---------- Dataset excerpt

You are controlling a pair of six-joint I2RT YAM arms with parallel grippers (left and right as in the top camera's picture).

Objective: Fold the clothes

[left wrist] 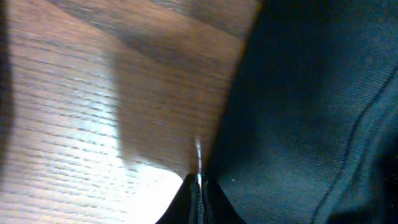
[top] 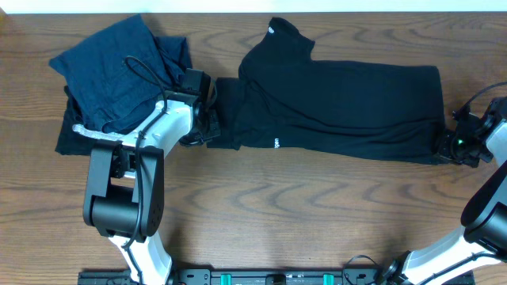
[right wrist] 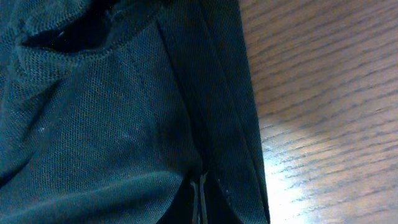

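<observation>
The black top (top: 341, 99) is lying stretched between both sets of jaws. The left gripper (top: 211, 122) is holding its jaws together at the cloth's edge. The right gripper (top: 445, 147) is clamping the opposite hem. A white neck label (top: 272, 30) and a small white logo print (top: 277, 143) are showing, too small to read.

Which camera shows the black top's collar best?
Overhead: the black top lies spread there, collar and white label visible. Left wrist shows only close-up fabric along its edge; right wrist likewise, a seamed edge. No collar in either.
</observation>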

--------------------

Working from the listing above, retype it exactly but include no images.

You are controlling a pair of six-joint I2RT YAM arms with parallel grippers (left and right as in the top camera's picture).

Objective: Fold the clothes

[left wrist] 
[top] 
[right wrist] 

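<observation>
The black top (top: 341, 99) is lying stretched between both sets of jaws. The left gripper (top: 211, 122) is holding its jaws together at the cloth's edge. The right gripper (top: 445, 147) is clamping the opposite hem. A white neck label (top: 272, 30) and a small white logo print (top: 277, 143) are showing, too small to read.

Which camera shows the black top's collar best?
Overhead: the black top lies spread there, collar and white label visible. Left wrist shows only close-up fabric along its edge; right wrist likewise, a seamed edge. No collar in either.
</observation>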

The exercise is done, with nothing left to add.